Set down a faithful copy of every record, and skip the pictures in it.

## INPUT
= Beginning of Section =
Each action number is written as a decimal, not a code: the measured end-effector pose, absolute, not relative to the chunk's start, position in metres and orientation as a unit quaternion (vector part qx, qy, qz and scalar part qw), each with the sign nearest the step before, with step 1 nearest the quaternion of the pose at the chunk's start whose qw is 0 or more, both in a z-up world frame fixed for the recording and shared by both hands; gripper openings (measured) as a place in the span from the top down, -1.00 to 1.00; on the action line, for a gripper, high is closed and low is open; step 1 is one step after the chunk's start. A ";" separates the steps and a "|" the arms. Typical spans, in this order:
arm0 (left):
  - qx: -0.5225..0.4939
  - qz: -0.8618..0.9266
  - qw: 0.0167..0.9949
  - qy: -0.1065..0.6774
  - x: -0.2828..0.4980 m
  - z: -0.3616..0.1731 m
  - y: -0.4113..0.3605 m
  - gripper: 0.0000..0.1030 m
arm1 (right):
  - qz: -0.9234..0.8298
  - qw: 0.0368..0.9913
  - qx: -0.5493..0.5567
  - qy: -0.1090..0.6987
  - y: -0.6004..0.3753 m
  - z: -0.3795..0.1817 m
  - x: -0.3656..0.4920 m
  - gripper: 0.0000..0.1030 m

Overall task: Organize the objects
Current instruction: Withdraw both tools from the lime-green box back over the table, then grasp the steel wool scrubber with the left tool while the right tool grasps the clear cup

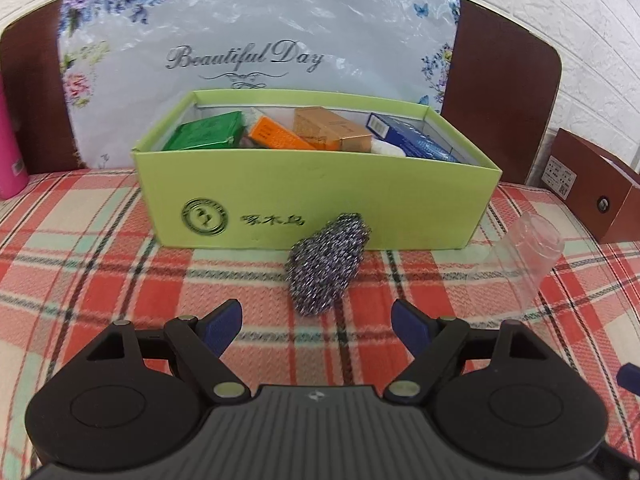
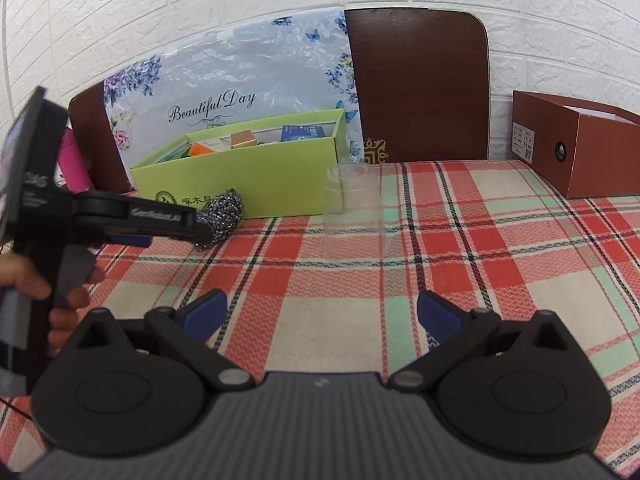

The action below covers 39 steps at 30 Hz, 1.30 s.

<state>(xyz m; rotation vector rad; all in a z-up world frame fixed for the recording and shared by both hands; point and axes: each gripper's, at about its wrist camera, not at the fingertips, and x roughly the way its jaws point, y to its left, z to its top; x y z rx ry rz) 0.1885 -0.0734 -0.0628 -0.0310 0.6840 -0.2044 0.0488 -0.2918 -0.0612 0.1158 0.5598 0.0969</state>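
The left gripper [image 1: 316, 322] hovered wide open, just short of the scourer [image 1: 326, 264] lying against the green box [image 1: 316, 196]. The right gripper [image 2: 320, 312] waited, also wide. Closing early risked nudging the scourer toward the plastic cup [image 1: 524, 256].

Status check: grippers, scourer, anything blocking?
Left gripper open, empty, just short of steel scourer. Right gripper open, empty. Scourer on cloth against green box. Clear cup to its right; approach unobstructed.
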 end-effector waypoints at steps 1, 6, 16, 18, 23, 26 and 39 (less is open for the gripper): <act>-0.013 -0.103 0.937 0.334 0.195 -0.064 -0.076 -0.63 | 0.050 0.958 0.058 0.276 -0.293 -0.062 0.049 -1.00; -0.014 -0.108 0.934 0.341 0.226 -0.068 -0.085 -0.38 | 0.063 0.959 0.050 0.272 -0.294 -0.062 0.046 -1.00; -0.033 -0.128 0.920 0.368 0.204 -0.066 -0.077 0.23 | 0.059 0.961 0.028 0.269 -0.294 -0.064 0.074 -1.00; -0.031 -0.121 0.918 0.377 0.193 -0.066 -0.074 0.23 | 0.055 0.961 0.013 0.271 -0.294 -0.065 0.089 -1.00; -0.028 -0.119 0.916 0.383 0.160 -0.061 -0.069 0.22 | 0.050 0.959 0.000 0.280 -0.296 -0.063 0.134 -1.00; -0.042 -0.130 0.912 0.387 0.149 -0.061 -0.065 0.20 | 0.043 0.958 0.003 0.284 -0.298 -0.059 0.160 -0.97; -0.047 -0.144 0.907 0.393 0.140 -0.062 -0.062 0.19 | 0.096 0.938 0.019 0.332 -0.283 -0.069 0.138 0.00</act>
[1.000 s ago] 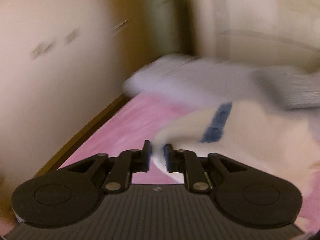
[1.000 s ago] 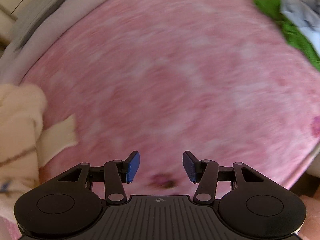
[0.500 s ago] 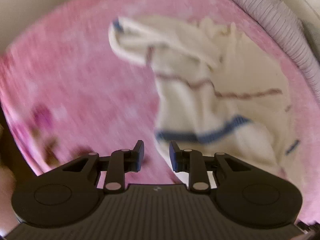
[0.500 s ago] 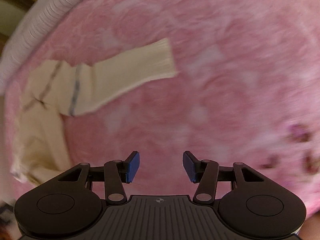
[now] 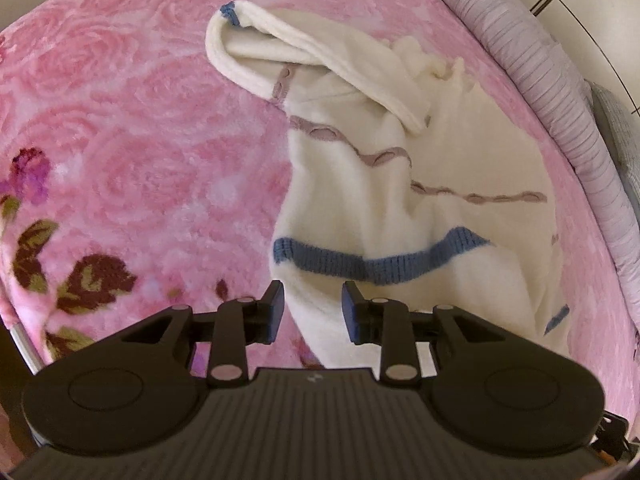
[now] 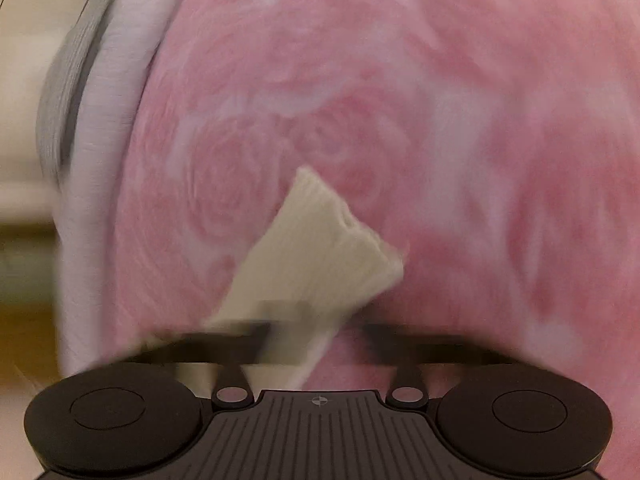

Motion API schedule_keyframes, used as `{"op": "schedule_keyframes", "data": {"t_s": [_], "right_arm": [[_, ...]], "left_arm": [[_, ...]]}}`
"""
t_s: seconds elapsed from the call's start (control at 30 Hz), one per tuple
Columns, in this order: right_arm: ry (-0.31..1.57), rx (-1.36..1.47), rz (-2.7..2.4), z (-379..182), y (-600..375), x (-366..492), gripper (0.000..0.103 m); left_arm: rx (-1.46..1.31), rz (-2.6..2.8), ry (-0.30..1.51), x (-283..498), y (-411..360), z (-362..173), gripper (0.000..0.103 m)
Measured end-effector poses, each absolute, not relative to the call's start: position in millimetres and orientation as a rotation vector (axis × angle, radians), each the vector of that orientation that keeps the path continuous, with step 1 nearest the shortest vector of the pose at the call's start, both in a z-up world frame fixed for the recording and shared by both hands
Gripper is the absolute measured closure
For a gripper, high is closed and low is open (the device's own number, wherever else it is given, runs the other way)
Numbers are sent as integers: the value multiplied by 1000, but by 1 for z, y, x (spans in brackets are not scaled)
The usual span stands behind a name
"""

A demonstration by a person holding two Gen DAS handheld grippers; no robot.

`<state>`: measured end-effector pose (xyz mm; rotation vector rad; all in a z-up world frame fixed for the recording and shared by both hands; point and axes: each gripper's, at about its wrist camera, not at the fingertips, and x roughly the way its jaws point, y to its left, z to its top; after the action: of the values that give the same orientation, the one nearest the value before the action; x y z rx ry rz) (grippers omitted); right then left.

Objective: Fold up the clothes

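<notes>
Pink rose-patterned blanket (image 5: 120,128) — bed surface, rumpled cream sweater (image 5: 440,184) lying on it

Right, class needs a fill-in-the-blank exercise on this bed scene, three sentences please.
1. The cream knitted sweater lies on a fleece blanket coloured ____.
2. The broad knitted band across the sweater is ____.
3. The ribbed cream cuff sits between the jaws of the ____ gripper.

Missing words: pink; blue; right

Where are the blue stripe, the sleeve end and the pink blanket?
blue stripe (image 5: 372,266), left wrist view, middle of the band.
sleeve end (image 6: 320,240), right wrist view, ribbed cuff.
pink blanket (image 5: 140,120), left wrist view, bare rose pattern.
</notes>
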<state>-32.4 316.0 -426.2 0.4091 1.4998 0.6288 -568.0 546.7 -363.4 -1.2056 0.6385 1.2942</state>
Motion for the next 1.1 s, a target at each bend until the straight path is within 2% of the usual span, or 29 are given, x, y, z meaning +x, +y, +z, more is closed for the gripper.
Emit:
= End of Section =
## SOLUTION TO THE EXERCISE
Each action number is written as a decimal, not a code: the measured end-effector pose, absolute, not relative to the chunk's start, position in metres and orientation as a unit quaternion (vector part qx, qy, qz and scalar part qw), each with the sign nearest the step before, with step 1 nearest the quaternion of the pose at the chunk's start whose qw is 0 or more, both in a z-up world frame fixed for the recording and shared by both hands; gripper openings (measured) as a place in the span from the top down, -1.00 to 1.00; on the action line, for a gripper, high is closed and low is open; step 1 is one step after the chunk's start. A ";" separates the steps and a "|" the arms. Typical spans, in this order:
arm0 (left):
  - qx: -0.5225..0.4939
  - qz: -0.8618..0.9266
  - qw: 0.0167..0.9949
  - qy: -0.1065..0.6774
  - x: -0.2828..0.4980 m
  - z: -0.3616..0.1731 m
  - y: -0.4113..0.3605 m
  - gripper: 0.0000..0.1030 m
arm1 (right):
  - qz: -0.9234..0.8298
  - qw: 0.0368..0.9913
  - qx: -0.5493..0.5567
  - qy: -0.1090..0.6987
  - y: -0.6004..0.3753 m
  - z: -0.3795..0.1817 m
  - x: -0.3656..0.4920 m
  - gripper: 0.0000..0.1030 m

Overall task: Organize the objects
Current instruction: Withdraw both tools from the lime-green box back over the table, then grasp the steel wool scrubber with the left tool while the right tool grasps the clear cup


The action below covers 39 steps at 30 Hz, 1.30 s.

<state>(xyz m; rotation vector rad; all in a z-up world frame fixed for the recording and shared by both hands; point and axes: each gripper's, at about its wrist camera, not at the fingertips, and x roughly the way its jaws point, y to its left, z to its top; x y z rx ry rz) 0.1885 -0.0734 -0.0628 -0.0310 0.6840 -0.2044 0.0488 -0.2918 -0.0612 0.1158 0.5598 0.0969</state>
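The left gripper [image 1: 316, 322] hovered wide open, just short of the scourer [image 1: 326, 264] lying against the green box [image 1: 316, 196]. The right gripper [image 2: 320, 312] waited, also wide. Closing early risked nudging the scourer toward the plastic cup [image 1: 524, 256].

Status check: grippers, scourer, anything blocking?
Left gripper open, empty, just short of steel scourer. Right gripper open, empty. Scourer on cloth against green box. Clear cup to its right; approach unobstructed.
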 end-effector waypoints at steps 1, 6, 16, 18, 23, 26 and 39 (less is open for the gripper): <act>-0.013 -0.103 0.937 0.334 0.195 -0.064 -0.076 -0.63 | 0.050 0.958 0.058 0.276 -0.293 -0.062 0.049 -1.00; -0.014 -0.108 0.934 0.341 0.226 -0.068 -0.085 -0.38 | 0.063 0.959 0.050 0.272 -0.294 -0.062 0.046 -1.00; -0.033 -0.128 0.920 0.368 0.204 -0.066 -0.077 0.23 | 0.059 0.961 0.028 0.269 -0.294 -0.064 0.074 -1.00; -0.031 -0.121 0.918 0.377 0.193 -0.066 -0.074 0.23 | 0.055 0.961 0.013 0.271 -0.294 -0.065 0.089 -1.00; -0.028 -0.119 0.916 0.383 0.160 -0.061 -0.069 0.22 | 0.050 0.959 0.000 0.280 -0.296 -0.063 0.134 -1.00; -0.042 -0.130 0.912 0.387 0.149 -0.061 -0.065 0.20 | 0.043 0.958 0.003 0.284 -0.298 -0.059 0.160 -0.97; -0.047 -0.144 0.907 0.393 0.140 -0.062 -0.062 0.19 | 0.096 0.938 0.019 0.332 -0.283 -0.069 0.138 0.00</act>
[1.000 s ago] 
[1.000 s ago] 
[0.500 s ago] 
[0.500 s ago] 
[now] 
[now] 

Motion API schedule_keyframes, used as `{"op": "schedule_keyframes", "data": {"t_s": [_], "right_arm": [[_, ...]], "left_arm": [[_, ...]]}}`
"""
t_s: seconds elapsed from the call's start (control at 30 Hz), one per tuple
Columns, in this order: right_arm: ry (-0.31..1.57), rx (-1.36..1.47), rz (-2.7..2.4), z (-379..182), y (-600..375), x (-366..492), gripper (0.000..0.103 m); left_arm: rx (-1.46..1.31), rz (-2.6..2.8), ry (-0.30..1.51), x (-283..498), y (-411..360), z (-362..173), gripper (0.000..0.103 m)
Measured end-effector poses, each absolute, not relative to the call's start: position in millimetres and orientation as a rotation vector (axis × angle, radians), each the vector of that orientation that keeps the path continuous, with step 1 nearest the shortest vector of the pose at the call's start, both in a z-up world frame fixed for the recording and shared by both hands
Gripper is the absolute measured closure
For a gripper, high is closed and low is open (the device's own number, wherever else it is given, runs the other way)
Numbers are sent as integers: the value multiplied by 1000, but by 1 for z, y, x (spans in brackets are not scaled)
The usual span stands behind a name
"""

A demonstration by a person holding two Gen DAS handheld grippers; no robot.

`<state>`: measured end-effector pose (xyz mm; rotation vector rad; all in a z-up world frame fixed for the recording and shared by both hands; point and axes: each gripper's, at about its wrist camera, not at the fingertips, and x roughly the way its jaws point, y to its left, z to its top; after the action: of the values that give the same orientation, the one nearest the value before the action; x y z rx ry rz) (grippers omitted); right then left.

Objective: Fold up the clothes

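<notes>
Pink rose-patterned blanket (image 5: 120,128) — bed surface, rumpled cream sweater (image 5: 440,184) lying on it

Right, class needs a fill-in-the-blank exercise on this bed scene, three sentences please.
1. The cream knitted sweater lies on a fleece blanket coloured ____.
2. The broad knitted band across the sweater is ____.
3. The ribbed cream cuff sits between the jaws of the ____ gripper.

Missing words: pink; blue; right

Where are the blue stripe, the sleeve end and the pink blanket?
blue stripe (image 5: 372,266), left wrist view, middle of the band.
sleeve end (image 6: 320,240), right wrist view, ribbed cuff.
pink blanket (image 5: 140,120), left wrist view, bare rose pattern.
</notes>
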<state>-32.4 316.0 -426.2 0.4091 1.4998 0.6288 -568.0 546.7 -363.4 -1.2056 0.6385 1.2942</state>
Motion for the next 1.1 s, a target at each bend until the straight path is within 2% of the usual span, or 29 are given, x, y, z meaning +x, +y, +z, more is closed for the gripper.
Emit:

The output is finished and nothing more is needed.